== Task brief ==
The whole listing must be returned exactly, with no line missing.

⁂

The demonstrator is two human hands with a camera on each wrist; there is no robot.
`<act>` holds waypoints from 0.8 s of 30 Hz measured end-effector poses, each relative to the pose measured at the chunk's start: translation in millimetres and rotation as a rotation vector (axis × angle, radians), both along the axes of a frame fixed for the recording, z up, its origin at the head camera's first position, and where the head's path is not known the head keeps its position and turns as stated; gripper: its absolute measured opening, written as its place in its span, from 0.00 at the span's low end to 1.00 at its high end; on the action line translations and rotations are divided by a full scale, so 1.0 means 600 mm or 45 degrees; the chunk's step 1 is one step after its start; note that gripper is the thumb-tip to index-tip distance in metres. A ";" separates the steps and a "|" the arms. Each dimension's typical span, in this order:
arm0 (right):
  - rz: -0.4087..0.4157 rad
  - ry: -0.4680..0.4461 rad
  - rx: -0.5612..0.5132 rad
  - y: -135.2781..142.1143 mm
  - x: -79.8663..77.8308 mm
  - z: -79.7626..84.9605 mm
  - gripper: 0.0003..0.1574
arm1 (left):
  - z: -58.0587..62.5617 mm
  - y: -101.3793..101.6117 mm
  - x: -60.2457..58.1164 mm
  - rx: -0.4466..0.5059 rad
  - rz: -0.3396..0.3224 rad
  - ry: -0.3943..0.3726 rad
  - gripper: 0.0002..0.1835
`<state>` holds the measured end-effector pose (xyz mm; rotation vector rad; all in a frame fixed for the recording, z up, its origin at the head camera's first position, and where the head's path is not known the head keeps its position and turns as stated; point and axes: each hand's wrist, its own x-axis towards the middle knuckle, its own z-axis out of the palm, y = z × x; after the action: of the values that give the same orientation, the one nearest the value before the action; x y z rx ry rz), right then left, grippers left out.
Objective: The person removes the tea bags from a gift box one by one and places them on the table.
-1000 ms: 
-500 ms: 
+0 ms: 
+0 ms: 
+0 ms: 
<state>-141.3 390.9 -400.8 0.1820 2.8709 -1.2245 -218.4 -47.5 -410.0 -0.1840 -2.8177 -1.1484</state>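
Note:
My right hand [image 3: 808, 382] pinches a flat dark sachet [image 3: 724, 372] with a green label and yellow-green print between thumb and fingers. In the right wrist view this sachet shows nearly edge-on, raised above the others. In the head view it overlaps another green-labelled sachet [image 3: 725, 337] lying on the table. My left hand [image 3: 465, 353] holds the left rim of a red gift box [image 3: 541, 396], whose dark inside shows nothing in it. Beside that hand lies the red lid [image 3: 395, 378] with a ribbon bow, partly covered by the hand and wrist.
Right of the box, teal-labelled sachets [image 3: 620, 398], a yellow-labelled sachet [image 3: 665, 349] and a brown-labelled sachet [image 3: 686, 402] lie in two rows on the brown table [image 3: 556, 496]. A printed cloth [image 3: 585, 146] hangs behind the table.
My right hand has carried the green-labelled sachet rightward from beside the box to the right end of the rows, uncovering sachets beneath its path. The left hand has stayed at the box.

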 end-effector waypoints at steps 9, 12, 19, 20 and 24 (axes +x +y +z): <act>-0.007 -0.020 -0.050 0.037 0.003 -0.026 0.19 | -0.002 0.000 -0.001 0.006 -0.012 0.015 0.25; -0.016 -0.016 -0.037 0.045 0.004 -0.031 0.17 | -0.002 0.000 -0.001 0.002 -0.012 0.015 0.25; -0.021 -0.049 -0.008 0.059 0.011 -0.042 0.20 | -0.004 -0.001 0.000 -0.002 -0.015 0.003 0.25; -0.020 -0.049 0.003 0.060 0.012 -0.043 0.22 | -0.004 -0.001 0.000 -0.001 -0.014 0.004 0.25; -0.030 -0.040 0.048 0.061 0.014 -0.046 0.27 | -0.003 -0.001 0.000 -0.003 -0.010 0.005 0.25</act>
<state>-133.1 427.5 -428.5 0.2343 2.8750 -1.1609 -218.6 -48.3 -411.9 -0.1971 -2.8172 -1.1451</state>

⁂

== Reply ==
The demonstrator is two human hands with a camera on each wrist; there is no robot.
`<act>` holds waypoints from 0.8 s of 30 Hz measured end-effector poses, each relative to the pose measured at the chunk's start: translation in millimetres and rotation as a rotation vector (axis × angle, radians), both along the axes of a frame fixed for the recording, z up, its origin at the head camera's first position, and where the head's path is not known the head keeps its position and turns as stated; gripper: its absolute measured opening, written as its place in its span, from 0.00 at the span's low end to 1.00 at its high end; on the action line translations and rotations are divided by a full scale, so 1.0 means 600 mm or 45 degrees; the chunk's step 1 is one step after its start; note that gripper is the thumb-tip to index-tip distance in metres. A ";" separates the steps and a "|" the arms. Each dimension's typical span, in this order:
arm0 (right):
  - rz: -0.4087..0.4157 rad
  - ry: -0.4680..0.4461 rad
  - rx: -0.5612..0.5132 rad
  - y: -135.2781..142.1143 mm
  - x: -79.8663..77.8308 mm
  - z: -79.7626..84.9605 mm
  - gripper: 0.0003..0.1574
arm1 (left):
  - z: -58.0587..62.5617 mm
  - y: -101.3793..101.6117 mm
  - x: -60.2457..58.1164 mm
  - rx: -0.4466..0.5059 rad
  - rz: -0.3396..0.3224 rad
  - ry: -0.3943..0.3726 rad
  - gripper: 0.0002..0.1835
`<state>` holds the measured end-effector pose (xyz mm; rotation vector rad; all in a frame fixed for the recording, z up, its origin at the head camera's first position, and where the head's path is not known the head keeps its position and turns as stated; point and axes: each hand's wrist, its own x-axis towards the middle knuckle, its own z-axis out of the palm, y = z × x; after the action: of the values that give the same orientation, the one nearest the value before the action; x y z rx ry rz), right then left, grippers left out.
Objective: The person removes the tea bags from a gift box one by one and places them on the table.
-1000 ms: 
-500 ms: 
+0 ms: 
+0 ms: 
+0 ms: 
<state>-141.3 390.9 -400.8 0.1820 2.8709 -1.2245 -218.4 -47.5 -410.0 -0.1840 -2.8177 -1.1484</state>
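Note:
My right hand [image 3: 808, 382] pinches a flat dark sachet [image 3: 724, 372] with a green label and yellow-green print between thumb and fingers. In the right wrist view this sachet shows nearly edge-on, raised above the others. In the head view it overlaps another green-labelled sachet [image 3: 725, 337] lying on the table. My left hand [image 3: 465, 353] holds the left rim of a red gift box [image 3: 541, 396], whose dark inside shows nothing in it. Beside that hand lies the red lid [image 3: 395, 378] with a ribbon bow, partly covered by the hand and wrist.
Right of the box, teal-labelled sachets [image 3: 620, 398], a yellow-labelled sachet [image 3: 665, 349] and a brown-labelled sachet [image 3: 686, 402] lie in two rows on the brown table [image 3: 556, 496]. A printed cloth [image 3: 585, 146] hangs behind the table.
My right hand has carried the green-labelled sachet rightward from beside the box to the right end of the rows, uncovering sachets beneath its path. The left hand has stayed at the box.
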
 end-effector waypoints at steps 9, 12, 19, 20 and 24 (axes +x +y +z): <act>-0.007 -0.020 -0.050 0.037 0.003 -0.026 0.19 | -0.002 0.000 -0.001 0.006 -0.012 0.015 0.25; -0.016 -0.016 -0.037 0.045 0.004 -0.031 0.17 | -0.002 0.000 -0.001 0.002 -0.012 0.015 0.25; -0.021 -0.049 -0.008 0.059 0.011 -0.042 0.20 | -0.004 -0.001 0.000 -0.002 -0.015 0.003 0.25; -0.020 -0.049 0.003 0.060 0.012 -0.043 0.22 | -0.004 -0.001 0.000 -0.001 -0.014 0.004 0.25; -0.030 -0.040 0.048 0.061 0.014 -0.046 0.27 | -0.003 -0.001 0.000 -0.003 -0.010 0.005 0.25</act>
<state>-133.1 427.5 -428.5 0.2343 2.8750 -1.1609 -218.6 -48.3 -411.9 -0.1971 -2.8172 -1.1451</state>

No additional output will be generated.